After an Achilles injury sidelined him for most of the 1976 season, he was traded to Philadelphia in 1977 for an eighth-round draft choice the following year.
"I was excited that I was able to get picked up as opposed to being released from the Patriots to go to the Eagles and having an opportunity to play with another team as opposed to not playing at all," Sanders says.
Joining the Eagles with 30 games, 24 starts, of experience and six interceptions as well as five fumble recoveries, the start of Sanders' NFL resumé impressed his new Head Coach, Dick Vermeil.
"I remember when I was introduced to the team, he said, 'We brought in John Sanders, and he's going to help us win,'" Sanders says. "Looking back, Philadelphia didn't have a lot of top first-round draft choices. But Dick Vermeil's history, basically, was working hard. Where he went, he won. So I was glad to be able to be a part of the team."
In his first season with the Eagles, Sanders and Herm Edwards co-led the team with six interceptions apiece. In 1978, he was second on the team to Edwards with five picks and a touchdown on a 19-yard return off of Washington's Joe Theismann in a 17-10 home win.
The Eagles would post a 9-7 record, their first winning season since 1966, and make the playoffs for the first time since 1960. Yet, it was another game – actually, another play – which was more memorable that season. It occurred on November 17, when the division-rival New York Giants hosted Philadelphia and fumbled away a victory.
In what became known as the "Miracle of the Meadowlands," there were 20 seconds left in the fourth quarter when Edwards scored the come-from-behind game-winning touchdown after picking up a botched handoff between Joe Pisarcik and Larry Csonka and running 26 yards to paydirt. The Eagles traveled home with a 19-17 victory.
"After taking the possession, they did what they do now, take a knee. But when they took a knee, we didn't let up. We went through the line like it was full play," Sanders says. "A ruckus broke out because we really were not looking to give up. And so after that, they lined up and they gave the ball to Csonka, and he ran through the line and gained a good gain.
"So they just figured, 'OK, we'll just run it out.' And the next play, they gave the ball to him again. And that's when the missed handoff took place. Herm was playing corner and I was the safety.
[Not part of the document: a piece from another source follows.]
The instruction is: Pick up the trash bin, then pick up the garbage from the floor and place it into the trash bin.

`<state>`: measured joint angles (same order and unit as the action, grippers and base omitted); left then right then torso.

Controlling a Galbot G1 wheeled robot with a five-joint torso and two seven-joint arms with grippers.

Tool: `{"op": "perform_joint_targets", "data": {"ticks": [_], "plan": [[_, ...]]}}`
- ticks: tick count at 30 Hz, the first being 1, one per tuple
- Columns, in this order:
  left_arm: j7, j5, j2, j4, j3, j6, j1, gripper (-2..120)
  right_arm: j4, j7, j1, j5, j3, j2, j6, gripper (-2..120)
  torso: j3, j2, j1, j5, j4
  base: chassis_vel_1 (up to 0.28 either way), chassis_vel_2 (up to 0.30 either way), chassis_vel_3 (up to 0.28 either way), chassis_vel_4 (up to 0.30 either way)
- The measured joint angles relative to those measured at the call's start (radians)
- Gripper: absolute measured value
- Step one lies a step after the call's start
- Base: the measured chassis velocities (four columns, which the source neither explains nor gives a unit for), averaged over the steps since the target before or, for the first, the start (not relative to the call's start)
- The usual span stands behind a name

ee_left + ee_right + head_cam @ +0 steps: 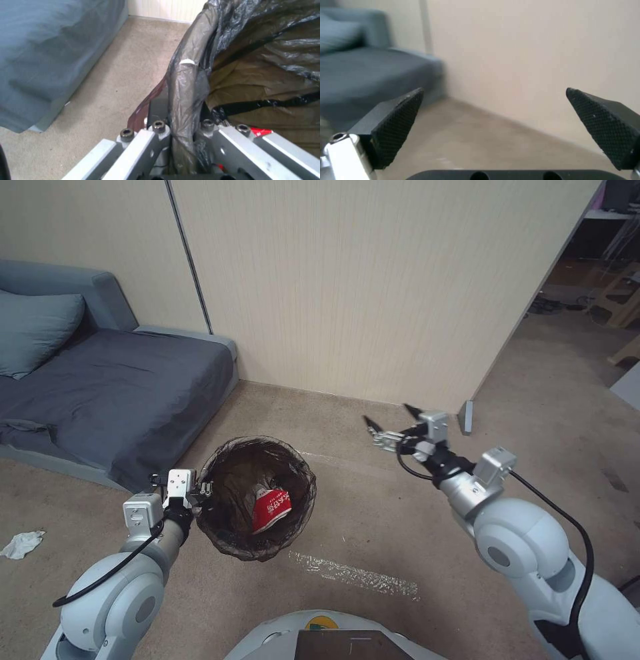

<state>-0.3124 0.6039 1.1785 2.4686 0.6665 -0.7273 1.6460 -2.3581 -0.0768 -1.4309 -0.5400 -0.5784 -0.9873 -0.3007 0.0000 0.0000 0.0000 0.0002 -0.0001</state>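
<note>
My left gripper clamped the bin, red packet inside; right gripper gaped empty, tissue still on the carpet.

— Hidden? Left gripper fingers, behind the trash bin rim's folded bag.

— Cut off? Sofa at the frame's edge. Red-and-white packet half buried; print unreadable. Bin's white wall unseen.
</note>
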Motion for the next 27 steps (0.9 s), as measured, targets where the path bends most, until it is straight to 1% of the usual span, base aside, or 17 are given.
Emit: {"op": "perform_joint_targets", "data": {"ticks": [2, 3, 4, 5, 6, 7, 8, 10, 11, 14, 18, 23, 27], "plan": [[0.012, -0.019, 0.005, -0.004, 0.002, 0.005, -0.003, 2, 0.010, 0.035, -0.086, 0.135, -0.063, -0.105, 0.086, 100, 0.000, 0.000, 0.000, -0.0003, 0.0001, 0.000, 0.000, 0.000, 0.000], [0.020, -0.032, 0.006, -0.007, 0.004, 0.010, -0.005, 2, 0.015, 0.041, -0.114, 0.186, -0.075, -0.148, 0.116, 100, 0.000, 0.000, 0.000, -0.0002, -0.0001, 0.000, 0.000, 0.000, 0.000], [0.020, -0.032, 0.006, -0.007, 0.004, 0.010, -0.005, 2, 0.015, 0.041, -0.114, 0.186, -0.075, -0.148, 0.116, 100, 0.000, 0.000, 0.000, -0.0002, -0.0001, 0.000, 0.000, 0.000, 0.000], [0.031, -0.051, 0.007, -0.014, 0.007, 0.018, -0.009, 2, 0.019, 0.045, -0.145, 0.245, -0.085, -0.199, 0.153, 100, 0.000, 0.000, 0.000, -0.0001, -0.0004, 0.000, 0.000, 0.000, 0.000], [0.040, -0.066, 0.009, -0.023, 0.010, 0.026, -0.014, 2, 0.024, 0.047, -0.179, 0.313, -0.093, -0.267, 0.203, 100, 0.000, 0.000, 0.000, -0.0003, -0.0004, 0.000, 0.000, 0.000, 0.000], [0.043, -0.071, 0.011, -0.028, 0.010, 0.029, -0.016, 2, 0.025, 0.048, -0.203, 0.352, -0.095, -0.309, 0.233, 100, 0.000, 0.000, 0.000, -0.0002, -0.0001, 0.000, 0.000, 0.000, 0.000], [0.043, -0.071, 0.011, -0.028, 0.010, 0.029, -0.016, 2, 0.025, 0.048, -0.203, 0.352, -0.095, -0.309, 0.233, 100, 0.000, 0.000, 0.000, -0.0002, -0.0001, 0.000, 0.000, 0.000, 0.000], [0.048, -0.079, 0.015, -0.038, 0.010, 0.033, -0.023, 2, 0.022, 0.048, -0.246, 0.407, -0.096, -0.381, 0.279, 100, 0.000, 0.000, 0.000, -0.0004, 0.0002, 0.000, 0.000, 0.000, 0.000], [0.048, -0.079, 0.015, -0.038, 0.010, 0.033, -0.023, 2, 0.022, 0.048, -0.246, 0.407, -0.096, -0.381, 0.279, 100, 0.000, 0.000, 0.000, -0.0004, 0.0002, 0.000, 0.000, 0.000, 0.000], [0.063, -0.091, 0.013, -0.043, 0.014, 0.040, -0.029, 2, 0.009, 0.060, -0.296, 0.446, -0.097, -0.446, 0.324, 100, 0.000, 0.000, 0.000, -0.0005, 0.0001, 0.000, 0.000, 0.000, 0.000], [0.081, -0.103, 0.015, -0.041, 0.023, 0.040, -0.029, 2, -0.007, 0.075, -0.327, 0.457, -0.102, -0.471, 0.346, 100, 0.000, 0.000, 0.000, -0.0005, 0.0001, 0.000, 0.000, 0.000, 0.000], [0.101, -0.121, 0.016, -0.039, 0.025, 0.041, -0.031, 2, -0.016, 0.076, -0.335, 0.456, -0.105, -0.480, 0.348, 100, 0.000, 0.000, 0.000, -0.0004, 0.0001, 0.000, 0.000, 0.000, 0.000], [0.105, -0.123, 0.016, -0.041, 0.025, 0.041, -0.038, 2, -0.018, 0.075, -0.334, 0.451, -0.107, -0.480, 0.345, 100, 0.000, 0.000, 0.000, -0.0003, 0.0000, 0.000, 0.000, 0.000, 0.000]]}}
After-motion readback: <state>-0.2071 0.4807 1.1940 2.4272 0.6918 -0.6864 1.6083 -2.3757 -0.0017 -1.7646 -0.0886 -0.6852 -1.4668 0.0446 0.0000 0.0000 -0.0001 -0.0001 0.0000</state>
And when they missed the handoff, he was not blitzing, but basically was just coming in, and was able to scoop it up.
"That one move, I think, did a whole lot to change the culture of the team. Everybody criticizes the Giants for not taking a knee. But it's not brought up that we didn't let them. It forced them to have to, rather than do it again, run a play. Herm was at the right place at the right time, and that play right there still goes down in history."
Sanders got into the NFL a little later than he had hoped. And because of a knee injury, he left the game a little earlier than he had hoped, as well.
After three seasons with Philadelphia, Sanders retired in 1980 after collecting 17 interceptions, 11 as an Eagle, and helping turn the franchise around.
"I really played the last two years (1977 and '78) with no ligament in my right knee. They would come in and tape me up and everything. But the Eagles called me back in 1979 with four games left – two regular season games and two playoff games. And then they let me go at the beginning of the (1980) Training Camp," Sanders says.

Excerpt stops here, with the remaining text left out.